A hotel housekeeper found six live loggerhead hatchlings in a water-filled waste bin in a Kentucky couple’s room while they were out for the day, according to police.

Michael House, 42, and Danielle Tosh, 23, who were staying in the Admiral’s Inn hotel room, were intoxicated when they picked up the six sea turtles from the beach around midnight, House later told Tybee Island, Georgia, police, according to the police report. House and Tosh were from Nelson County in Kentucky..

Tuesday’s discovery meant the two were scrutinized by police who coordinated with state fish and wildlife authorities along with the National Oceanic and Atmospheric Administration in questioning the couple about violating the Endangered Species Act, the News reported.

The man claimed that other people on the beach were “attempting to grab the turtles” while the hatchlings crawled toward the ocean, the police report stated. So he and his girlfriend picked up the turtles instead, “placed them in a cup, and took them to the room for safety,” the report added.

The man also said he intended to take the turtles to the Tybee Island Marine Science Center at the end of the day, according to the police report.

The federal Endangered Species Act classifies Loggerheads as a threatened species — this means that people cannot even touch the animals without a permit.

People who violate these laws may be fined anywhere from $100 to $10,500.

Representatives from the Marine Science Center picked up the loggerhead turtles. They released five of them into the ocean, but kept one for the Marine Center.

The sixth hatchling will stay in the Marine Center for two years, said Brenda Marion, communications coordinator at the Marine Center. Although right now the turtle is being kept in the quarantined area, guests can still say hello to the baby sea turtle on behind-the-scenes tour, said Marion.

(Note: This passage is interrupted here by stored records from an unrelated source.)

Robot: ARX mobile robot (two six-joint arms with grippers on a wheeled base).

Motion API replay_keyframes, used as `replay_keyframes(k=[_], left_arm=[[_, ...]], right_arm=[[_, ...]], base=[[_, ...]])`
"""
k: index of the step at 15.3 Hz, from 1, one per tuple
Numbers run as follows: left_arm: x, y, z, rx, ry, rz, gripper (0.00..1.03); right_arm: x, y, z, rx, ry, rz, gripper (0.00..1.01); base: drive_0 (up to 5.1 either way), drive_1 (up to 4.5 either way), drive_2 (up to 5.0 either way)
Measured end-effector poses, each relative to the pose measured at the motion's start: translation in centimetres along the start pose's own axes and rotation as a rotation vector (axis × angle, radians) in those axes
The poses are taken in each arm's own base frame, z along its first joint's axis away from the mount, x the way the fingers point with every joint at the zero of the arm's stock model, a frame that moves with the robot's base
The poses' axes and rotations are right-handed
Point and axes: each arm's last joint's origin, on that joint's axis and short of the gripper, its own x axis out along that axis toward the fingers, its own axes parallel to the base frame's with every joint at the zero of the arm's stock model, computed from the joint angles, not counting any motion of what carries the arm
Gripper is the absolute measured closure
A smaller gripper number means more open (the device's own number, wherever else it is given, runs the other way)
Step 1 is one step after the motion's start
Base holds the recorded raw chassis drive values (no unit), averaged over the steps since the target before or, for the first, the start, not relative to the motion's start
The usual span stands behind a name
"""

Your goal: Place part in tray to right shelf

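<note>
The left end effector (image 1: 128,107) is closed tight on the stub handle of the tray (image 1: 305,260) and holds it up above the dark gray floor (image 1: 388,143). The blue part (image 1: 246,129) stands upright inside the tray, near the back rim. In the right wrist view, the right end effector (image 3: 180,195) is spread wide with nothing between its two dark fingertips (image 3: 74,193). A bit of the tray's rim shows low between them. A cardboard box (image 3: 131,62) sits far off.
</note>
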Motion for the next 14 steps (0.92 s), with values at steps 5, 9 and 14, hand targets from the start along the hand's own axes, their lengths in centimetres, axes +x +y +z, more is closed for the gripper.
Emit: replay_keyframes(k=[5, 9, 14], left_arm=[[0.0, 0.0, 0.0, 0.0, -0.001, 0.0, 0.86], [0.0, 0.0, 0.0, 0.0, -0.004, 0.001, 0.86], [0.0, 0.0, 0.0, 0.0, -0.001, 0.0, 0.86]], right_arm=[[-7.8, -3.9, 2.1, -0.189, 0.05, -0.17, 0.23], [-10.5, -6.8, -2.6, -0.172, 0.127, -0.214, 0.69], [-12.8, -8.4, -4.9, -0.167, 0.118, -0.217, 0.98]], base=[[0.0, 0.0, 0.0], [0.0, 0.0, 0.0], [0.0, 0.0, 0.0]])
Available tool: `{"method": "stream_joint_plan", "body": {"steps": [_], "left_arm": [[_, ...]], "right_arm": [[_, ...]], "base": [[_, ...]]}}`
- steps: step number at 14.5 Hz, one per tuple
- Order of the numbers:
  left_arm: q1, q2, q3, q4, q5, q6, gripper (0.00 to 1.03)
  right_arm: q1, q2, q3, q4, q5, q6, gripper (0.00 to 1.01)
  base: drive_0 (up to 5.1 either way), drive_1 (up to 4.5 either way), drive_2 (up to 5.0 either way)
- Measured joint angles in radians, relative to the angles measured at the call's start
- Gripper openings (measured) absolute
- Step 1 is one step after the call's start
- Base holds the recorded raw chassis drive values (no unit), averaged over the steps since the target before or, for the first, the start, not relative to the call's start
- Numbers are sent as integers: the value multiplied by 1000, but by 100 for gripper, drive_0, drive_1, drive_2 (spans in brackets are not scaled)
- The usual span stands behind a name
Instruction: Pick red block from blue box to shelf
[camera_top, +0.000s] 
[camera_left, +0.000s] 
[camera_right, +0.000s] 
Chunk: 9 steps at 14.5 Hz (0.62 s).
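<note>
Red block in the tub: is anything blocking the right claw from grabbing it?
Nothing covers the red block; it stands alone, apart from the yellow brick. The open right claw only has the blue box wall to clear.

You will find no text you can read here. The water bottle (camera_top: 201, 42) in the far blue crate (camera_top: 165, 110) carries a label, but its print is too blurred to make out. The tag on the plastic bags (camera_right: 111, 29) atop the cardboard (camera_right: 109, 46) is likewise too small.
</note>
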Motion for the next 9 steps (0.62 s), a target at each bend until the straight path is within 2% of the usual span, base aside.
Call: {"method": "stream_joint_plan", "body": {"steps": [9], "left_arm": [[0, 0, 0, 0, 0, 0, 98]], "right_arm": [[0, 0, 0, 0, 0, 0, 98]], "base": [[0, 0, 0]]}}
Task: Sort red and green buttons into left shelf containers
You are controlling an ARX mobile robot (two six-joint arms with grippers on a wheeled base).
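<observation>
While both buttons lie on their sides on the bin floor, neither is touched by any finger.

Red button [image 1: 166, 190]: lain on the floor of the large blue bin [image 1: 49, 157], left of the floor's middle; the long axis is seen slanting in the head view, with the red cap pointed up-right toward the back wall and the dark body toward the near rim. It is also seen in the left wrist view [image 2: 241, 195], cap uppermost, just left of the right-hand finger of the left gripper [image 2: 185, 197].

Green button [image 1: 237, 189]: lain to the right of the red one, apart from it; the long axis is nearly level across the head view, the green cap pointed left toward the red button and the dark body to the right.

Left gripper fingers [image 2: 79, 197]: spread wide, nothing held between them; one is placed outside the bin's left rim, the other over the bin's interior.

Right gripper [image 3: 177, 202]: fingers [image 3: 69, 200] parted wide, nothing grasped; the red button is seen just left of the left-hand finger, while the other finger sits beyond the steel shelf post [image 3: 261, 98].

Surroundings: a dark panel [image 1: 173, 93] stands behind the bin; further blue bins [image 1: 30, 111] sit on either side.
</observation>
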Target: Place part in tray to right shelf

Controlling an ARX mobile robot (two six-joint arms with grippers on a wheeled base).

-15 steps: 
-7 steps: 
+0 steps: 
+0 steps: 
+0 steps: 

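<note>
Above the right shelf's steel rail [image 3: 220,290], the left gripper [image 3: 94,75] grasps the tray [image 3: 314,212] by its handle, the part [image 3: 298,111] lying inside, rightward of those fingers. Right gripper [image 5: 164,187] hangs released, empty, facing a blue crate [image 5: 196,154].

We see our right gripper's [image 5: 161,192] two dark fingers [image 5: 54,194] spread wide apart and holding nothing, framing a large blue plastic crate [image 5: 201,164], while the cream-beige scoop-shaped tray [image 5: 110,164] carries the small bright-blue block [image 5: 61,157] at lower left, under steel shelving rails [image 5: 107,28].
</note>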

The hatchling will be transferred to the main gallery in about three weeks, Marion added.

Right now, the hatchling doesn’t have a name. Marion said the staff is trying to decide whether they should name it, or if they should ask the public for their input.

The Georgia Department of Natural Resources has opened up an investigation.

The investigation is still in early stages, and the DNR will “move on from there to see if any charges will be filed,” said Mark McKinnon, public affairs officer for Georgia Department of Natural Resources.

A representative from the hotel said she could not talk about the turtles while the incident is under investigation.